El descubrimiento pasó por muchos años con un perfil bajo, hasta el 2012, cuando se verificó que el sistema bacteriano podía ser utilizado para editar ADN genómico. Es ahí cuando aparece en el escenario internacional una competencia científica al más alto nivel entre dos universidades en Estados Unidos. La Universidad de Berkeley en la costa oeste bajo el mando de las dos científicas Jennifer Doudna y Emmanuelle Charpentier1 y el instituto Broad de Harvard-MIT en la costa este liderado por el científico de Feng Zhang. El descubrimiento de ambos grupos se basó en que CAS9 (la tijera) se complementa perfectamente con una secuencia que podía diseñarse a la medida llamada ARNguía, que contiene 20 letras que usa de referencia para ubicar un lugar particular en el genoma, haciéndola sumamente específica.

Principio 2, reparación del genoma

Una vez que se realiza un corte en la doble hebra de ADN, la maquinaria de reparación natural de la célula entra en acción. La maquinaria celular puede reparar de distintas maneras el genoma, y según el tipo de reparación se le llama “SDN” o “SSN” del inglés “site directed nucleases”, o “site specific nucleases” 1, 2 y 3.

La SDN o SSN-1 son producto de la recombinación no homóloga, es decir es una reparación que no usa una hebra de reparación y resulta en inserciones, deleciones o pequeños cambios.

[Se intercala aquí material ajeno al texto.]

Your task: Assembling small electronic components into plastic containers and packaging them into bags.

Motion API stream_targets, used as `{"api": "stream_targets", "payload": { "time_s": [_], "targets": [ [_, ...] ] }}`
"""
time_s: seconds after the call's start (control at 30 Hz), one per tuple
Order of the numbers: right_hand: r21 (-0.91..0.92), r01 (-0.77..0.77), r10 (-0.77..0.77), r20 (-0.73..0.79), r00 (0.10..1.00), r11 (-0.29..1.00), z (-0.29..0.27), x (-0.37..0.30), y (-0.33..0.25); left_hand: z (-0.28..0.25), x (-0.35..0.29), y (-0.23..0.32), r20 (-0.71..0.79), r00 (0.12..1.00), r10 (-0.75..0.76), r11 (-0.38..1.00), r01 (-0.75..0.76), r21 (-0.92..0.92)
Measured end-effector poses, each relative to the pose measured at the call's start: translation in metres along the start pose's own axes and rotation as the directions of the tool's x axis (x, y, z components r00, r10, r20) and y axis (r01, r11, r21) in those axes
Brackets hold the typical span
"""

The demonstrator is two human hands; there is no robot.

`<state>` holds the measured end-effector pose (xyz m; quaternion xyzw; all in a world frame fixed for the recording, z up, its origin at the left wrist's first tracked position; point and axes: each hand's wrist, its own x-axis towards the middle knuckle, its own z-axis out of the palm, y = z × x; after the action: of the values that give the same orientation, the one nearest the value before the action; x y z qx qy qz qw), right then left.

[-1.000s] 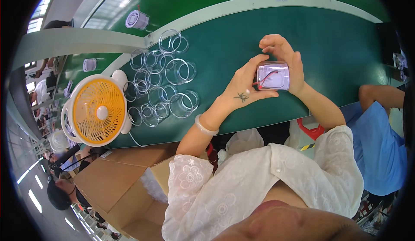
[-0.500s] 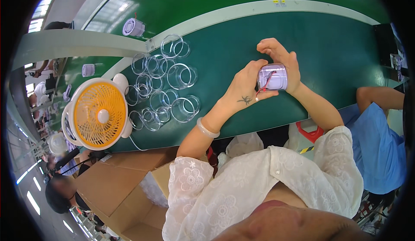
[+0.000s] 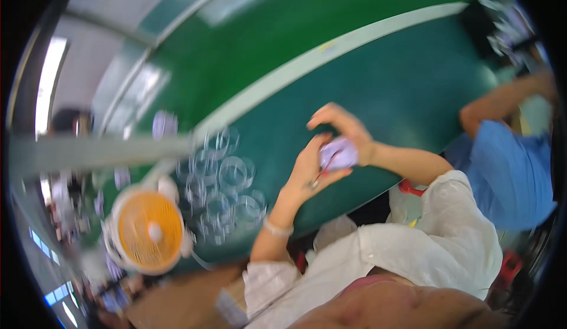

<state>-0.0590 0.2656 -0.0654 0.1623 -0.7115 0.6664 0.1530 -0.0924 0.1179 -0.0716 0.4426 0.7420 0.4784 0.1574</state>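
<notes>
Green belt-like work surface [image 3: 413, 93] w/ a pale strip along its far side fills most of the view; pic is motion-blurred, so fine detail is lost. To your left on the surface sits a cluster of clear round rings [image 3: 227, 184], looks like a dozen or so, lying loose and touching one another, and nearer your left edge an orange-faced desk fan [image 3: 149, 230] in a white frame. A co-worker's blue sleeve [image 3: 508, 169] and forearm come in from the right, well apart from your hands. As to progress: judging by what lies here, you've one small lilac box-like piece [image 3: 339, 152] in hand, up off the surface, while the rings are all on the table untouched, so most of the work seems to be left; can't tell from the blur what's been done to the piece itself. Your left hand [image 3: 310, 172] is curled round the piece from below and the left side, fingers part closed, thumb near its lower edge, w/ a thin dark-red thing across the fingers that's too blurred to name. Your right hand [image 3: 342, 125] arches over the top, fingers bent, fingertips touching the piece's upper and right side. Both hands grip it between them, approx. mid-table, right of the rings.
</notes>
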Motion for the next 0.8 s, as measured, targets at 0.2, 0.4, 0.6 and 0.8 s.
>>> {"api": "stream_targets", "payload": {
  "time_s": [0.2, 0.4, 0.6, 0.8],
  "targets": [
    [0.304, 0.089, -0.057, -0.115, 0.992, 0.948, 0.008, -0.001, 0.015, 0.004, 0.0, -0.003, -0.059, 0.995, 0.075, 0.98, -0.063, 0.189],
    [0.478, -0.027, 0.08, -0.091, 0.993, 0.878, 0.01, -0.008, 0.016, 0.019, -0.008, -0.028, -0.065, 0.996, 0.056, 0.998, -0.057, -0.015],
    [0.312, 0.057, 0.009, -0.204, 0.979, 0.949, 0.021, -0.007, 0.009, 0.009, -0.01, -0.005, 0.065, 0.976, -0.209, 0.928, 0.219, -0.302],
    [0.022, 0.261, -0.254, -0.166, 0.953, 0.965, 0.015, -0.006, 0.003, 0.013, -0.01, -0.015, -0.158, 0.975, 0.156, 0.985, -0.165, -0.046]
  ]
}}
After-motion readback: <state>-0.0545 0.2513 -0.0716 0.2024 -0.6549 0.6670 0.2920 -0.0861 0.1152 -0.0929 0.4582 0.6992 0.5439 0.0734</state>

Las SDS-2 usan un ADN hebra y por tanto la reparación es homóloga, pero no insertan un ADN nuevo, sino que reparan el mensaje, por ejemplo, pueden ocasionar cambios a nivel de los aminoácidos de la proteína que codifica.

Las SDN-3 o SSN-3 usan una hebra de reparación, mediante recombinación homóloga y por tanto pueden resultar o no, en una inserción nueva de ADN. Esto es importante de entender dado que es posible insertar un alelo completo en una ubicación específica en el genoma. Si esta inserción es idéntica a lo que se logra por mejoramiento convencional, el resultado final es indistinguible de las técnicas convencionales.

Nos encontramos en una época fascinante, donde convergen distintas tecnologías hacia una agricultura sostenible. Sin lugar a duda, la biotecnología de precisión jugará un papel clave en producir más y de manera más equilibrada.

Bibliografía

1. Jinek, M., Chylinski, K., Fonfara, I., Hauer, M., Doudna, J. A., & Charpentier, E. (2012). A programmable dual-RNA–guided DNA endonuclease in adaptive bacterial immunity. science337(6096), 816-821.